YOUR INSTRUCTIONS:
An identical copy of the listing below is all the answer should contain.

COLLECTED DATA:
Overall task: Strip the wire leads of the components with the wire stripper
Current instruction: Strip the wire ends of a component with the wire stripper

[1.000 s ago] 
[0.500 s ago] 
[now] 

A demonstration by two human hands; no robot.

WRITTEN ANSWER:
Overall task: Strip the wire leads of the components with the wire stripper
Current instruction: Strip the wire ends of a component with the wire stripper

[1.000 s ago] 
[0.500 s ago] 
[now] 

A demonstration by two human hands; no robot.

What the exercise required has been answered in full.